Windelov and von Trier can book their hotels for Cannes 2000 now, as the prospect of this audacious project actually working makes for one of the most anticipated events in European film circles. The musical genre may be highly flexible, but it is torturous, costly to perfect and littered with failures. Musical stalwart Alan Parker, director of Evita, Fame and Bugsy Malone, claims he has never made a film that lost money. But then there was 1993's Swing Kids, where swingbeat met the Nazis. At the time, some in Hollywood went so far as to champion musicals as the next big thing. "A bad idea whose time has not come," retorted a Washington Post critic.

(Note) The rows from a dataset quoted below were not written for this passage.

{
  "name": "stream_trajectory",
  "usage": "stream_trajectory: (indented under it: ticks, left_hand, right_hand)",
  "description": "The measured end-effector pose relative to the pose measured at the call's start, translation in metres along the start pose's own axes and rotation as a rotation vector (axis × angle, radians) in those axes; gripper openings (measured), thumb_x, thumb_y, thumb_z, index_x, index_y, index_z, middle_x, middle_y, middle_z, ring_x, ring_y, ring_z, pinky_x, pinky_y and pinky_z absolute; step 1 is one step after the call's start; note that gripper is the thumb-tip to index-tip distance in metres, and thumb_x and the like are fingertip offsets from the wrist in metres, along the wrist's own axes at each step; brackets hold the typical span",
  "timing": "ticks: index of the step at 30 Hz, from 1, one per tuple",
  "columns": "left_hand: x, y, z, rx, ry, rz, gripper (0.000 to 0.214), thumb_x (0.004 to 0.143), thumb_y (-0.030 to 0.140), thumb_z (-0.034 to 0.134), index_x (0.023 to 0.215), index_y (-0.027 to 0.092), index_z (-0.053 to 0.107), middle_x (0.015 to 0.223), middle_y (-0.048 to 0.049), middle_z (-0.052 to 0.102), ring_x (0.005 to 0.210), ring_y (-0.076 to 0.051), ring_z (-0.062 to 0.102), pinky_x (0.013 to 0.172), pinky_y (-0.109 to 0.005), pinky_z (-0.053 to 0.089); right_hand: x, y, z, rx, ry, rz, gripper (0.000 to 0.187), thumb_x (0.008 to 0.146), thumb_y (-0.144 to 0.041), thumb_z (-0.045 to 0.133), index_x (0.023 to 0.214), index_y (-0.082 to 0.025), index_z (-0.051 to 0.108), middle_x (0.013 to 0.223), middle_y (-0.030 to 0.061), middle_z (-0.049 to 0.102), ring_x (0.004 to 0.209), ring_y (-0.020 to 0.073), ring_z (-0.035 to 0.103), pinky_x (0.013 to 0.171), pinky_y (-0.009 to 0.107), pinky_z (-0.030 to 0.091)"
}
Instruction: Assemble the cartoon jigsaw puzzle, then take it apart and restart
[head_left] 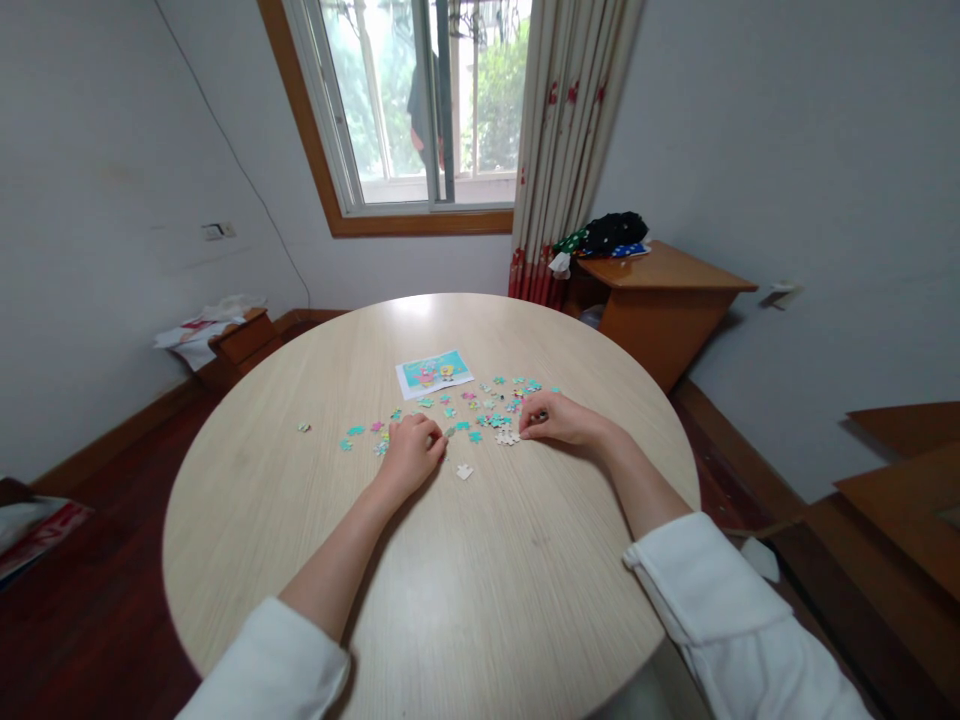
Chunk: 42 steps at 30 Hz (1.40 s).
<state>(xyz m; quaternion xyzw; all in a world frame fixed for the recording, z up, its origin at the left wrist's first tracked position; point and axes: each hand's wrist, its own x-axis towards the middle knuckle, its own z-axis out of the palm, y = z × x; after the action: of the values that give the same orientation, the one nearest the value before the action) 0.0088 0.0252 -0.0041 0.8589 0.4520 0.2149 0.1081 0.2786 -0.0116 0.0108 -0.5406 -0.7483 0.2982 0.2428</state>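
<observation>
My left hand (411, 446) rests low over the table with its fingers curled together, and a small greenish puzzle piece (450, 432) shows tilted at the fingertips. On the right, my right hand (553, 416) is closed in a pinch at the edge of several pale, face-down puzzle pieces (507, 437); its fingertips partly hide what they grip, seemingly one of these pieces. A single white puzzle piece (465, 471) lies nearer to me, between the hands. Teal, pink and yellow pieces (495, 420) are scattered beyond and between both hands, and some are covered by my left hand.
A printed picture card (435, 374) lies behind the pieces on the round wooden table (510, 600). One loose piece (304, 427) sits far left. Beyond the table stand a wooden desk (660, 290) with cloth on it, a curtain (566, 130) and a window (390, 110).
</observation>
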Motion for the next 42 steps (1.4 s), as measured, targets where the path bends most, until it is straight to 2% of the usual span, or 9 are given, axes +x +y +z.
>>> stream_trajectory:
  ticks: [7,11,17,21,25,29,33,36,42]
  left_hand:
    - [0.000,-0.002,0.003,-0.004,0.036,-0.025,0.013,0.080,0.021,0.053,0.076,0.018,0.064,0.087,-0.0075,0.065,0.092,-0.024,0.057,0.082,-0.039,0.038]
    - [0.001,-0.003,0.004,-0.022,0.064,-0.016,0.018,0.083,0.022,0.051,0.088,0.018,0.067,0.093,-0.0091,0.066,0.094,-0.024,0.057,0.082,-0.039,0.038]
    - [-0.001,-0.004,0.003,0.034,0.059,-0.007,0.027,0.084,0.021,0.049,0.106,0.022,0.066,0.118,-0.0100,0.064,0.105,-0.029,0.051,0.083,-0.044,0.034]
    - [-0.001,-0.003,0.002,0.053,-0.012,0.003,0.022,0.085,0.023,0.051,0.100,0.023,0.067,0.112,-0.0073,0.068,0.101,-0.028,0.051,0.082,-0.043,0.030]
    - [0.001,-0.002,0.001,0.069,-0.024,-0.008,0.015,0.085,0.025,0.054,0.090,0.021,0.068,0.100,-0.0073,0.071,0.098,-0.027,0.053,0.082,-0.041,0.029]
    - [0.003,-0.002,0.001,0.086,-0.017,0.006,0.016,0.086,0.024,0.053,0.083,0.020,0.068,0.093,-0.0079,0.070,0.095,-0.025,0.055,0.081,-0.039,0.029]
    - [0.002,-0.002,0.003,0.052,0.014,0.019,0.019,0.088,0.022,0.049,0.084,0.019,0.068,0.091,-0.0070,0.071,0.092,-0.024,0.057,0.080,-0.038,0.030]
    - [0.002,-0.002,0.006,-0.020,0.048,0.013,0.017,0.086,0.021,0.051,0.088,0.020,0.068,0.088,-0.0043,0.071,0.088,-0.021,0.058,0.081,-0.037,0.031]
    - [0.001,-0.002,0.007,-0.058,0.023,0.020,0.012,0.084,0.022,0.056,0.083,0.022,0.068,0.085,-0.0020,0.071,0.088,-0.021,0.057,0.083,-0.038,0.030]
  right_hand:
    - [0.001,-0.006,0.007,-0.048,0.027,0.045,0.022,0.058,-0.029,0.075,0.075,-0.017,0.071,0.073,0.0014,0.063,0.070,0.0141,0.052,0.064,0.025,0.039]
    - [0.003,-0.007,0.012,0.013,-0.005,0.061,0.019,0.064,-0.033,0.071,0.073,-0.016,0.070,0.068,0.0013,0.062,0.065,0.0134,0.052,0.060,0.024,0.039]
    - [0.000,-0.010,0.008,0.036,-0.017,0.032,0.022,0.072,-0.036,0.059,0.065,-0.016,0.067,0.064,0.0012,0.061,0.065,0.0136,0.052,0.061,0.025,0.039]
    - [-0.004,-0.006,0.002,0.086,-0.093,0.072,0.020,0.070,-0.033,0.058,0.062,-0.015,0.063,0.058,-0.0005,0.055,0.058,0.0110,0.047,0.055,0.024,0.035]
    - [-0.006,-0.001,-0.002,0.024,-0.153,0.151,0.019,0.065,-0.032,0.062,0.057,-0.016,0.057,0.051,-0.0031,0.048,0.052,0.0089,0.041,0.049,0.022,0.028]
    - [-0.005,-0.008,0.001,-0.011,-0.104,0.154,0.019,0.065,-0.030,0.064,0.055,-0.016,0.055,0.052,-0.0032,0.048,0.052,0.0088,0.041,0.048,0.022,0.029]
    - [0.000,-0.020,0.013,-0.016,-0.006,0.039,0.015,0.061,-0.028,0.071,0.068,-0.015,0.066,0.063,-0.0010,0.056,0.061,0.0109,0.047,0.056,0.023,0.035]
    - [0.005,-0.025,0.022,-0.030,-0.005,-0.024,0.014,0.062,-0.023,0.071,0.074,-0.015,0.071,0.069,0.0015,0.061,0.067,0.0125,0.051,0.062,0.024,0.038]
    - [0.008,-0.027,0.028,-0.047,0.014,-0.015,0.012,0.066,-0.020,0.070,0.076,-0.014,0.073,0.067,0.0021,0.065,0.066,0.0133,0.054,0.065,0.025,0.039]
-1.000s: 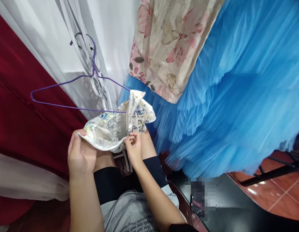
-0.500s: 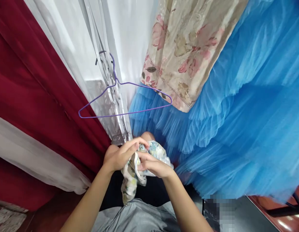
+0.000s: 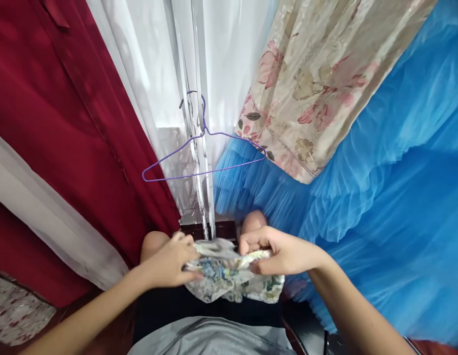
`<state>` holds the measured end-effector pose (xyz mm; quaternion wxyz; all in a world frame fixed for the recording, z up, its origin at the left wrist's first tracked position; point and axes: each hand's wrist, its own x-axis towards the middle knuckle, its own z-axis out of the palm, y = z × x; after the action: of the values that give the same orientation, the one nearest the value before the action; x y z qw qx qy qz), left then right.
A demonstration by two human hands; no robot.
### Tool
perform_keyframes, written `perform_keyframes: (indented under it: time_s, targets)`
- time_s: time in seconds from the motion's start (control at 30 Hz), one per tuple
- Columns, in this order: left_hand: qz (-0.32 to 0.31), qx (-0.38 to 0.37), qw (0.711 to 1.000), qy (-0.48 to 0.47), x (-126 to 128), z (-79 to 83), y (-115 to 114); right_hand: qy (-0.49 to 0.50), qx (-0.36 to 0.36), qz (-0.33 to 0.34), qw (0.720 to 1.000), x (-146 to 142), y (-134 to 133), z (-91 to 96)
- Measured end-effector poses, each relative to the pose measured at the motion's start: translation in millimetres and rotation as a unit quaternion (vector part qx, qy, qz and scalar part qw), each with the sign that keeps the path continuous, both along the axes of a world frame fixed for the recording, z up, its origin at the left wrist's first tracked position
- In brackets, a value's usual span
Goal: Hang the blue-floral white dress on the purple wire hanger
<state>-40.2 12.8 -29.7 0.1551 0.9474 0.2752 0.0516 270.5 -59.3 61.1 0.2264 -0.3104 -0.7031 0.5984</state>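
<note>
A pale cloth garment with a blue, green and yellow floral print is stretched between my two hands above my lap. My left hand grips its left end, thumb below and fingers over the top. At the other end, my right hand pinches the cloth's upper edge between thumb and curled fingers. The fabric is slightly blurred, and its exact kind cannot be made out. Past my hands, a purple wire hanger hangs by its hook on a white metal strip, with nothing on it.
Dark red drapes and white cloth hang on the left. A beige floral fabric and layered blue tulle hang on the right. White upright strips stand in the middle, down to the floor between my knees.
My hands have moved apart, from close together over the bunched garment to holding it spread sideways. The view has shifted, so the hanger sits farther right.
</note>
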Motion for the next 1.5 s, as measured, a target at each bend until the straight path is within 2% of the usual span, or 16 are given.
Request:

Meanwhile, 1994's I'll Do Anything, starring Nick Nolte, Joely Richardson and Anne Heche, was so bad that the film-makers cut out all the music. Others, like Absolute Beginners, didn't (more's the pity).

Wootton argues that faltering attempts to revive the musical over the past 25 or 30 years have largely produced films that are the precise opposite of timeless, being based inextricably in the music and style of their day. "There was a classic period in the Fifties and early Sixties but then it faltered. They tried to revive the musical during the Seventies with disco. Absolute Beginners tried and failed in the Eighties. Then all you got were films that might have been extended rock videos."

Yet there is every reason that von Trier or Branagh or whoever comes next could find an audience today. When Death Wish blew audiences away, jaded critics declared that modern tastes had changed: all the public supposedly wanted was psychopathic, misogynist juvenilia. Director Michael Winner dismissed this, noting that another top-grossing film of 1974 was the re-tread of MGM classic musicals, That's Entertainment!

At the very least, Wootton applauds the artistic ambition of von Trier and Branagh. "The films may not be conventional, and they may not work, but film-makers are experimenting with different forms of music, whether it's classical or rap, and doing something different. If Lars von Trier is doing a musical, my view is more power to his elbow. It shows that we are not all MTV braindead in terms of responding to the musical form."

Adam Minns is chief reporter at `Screen International'.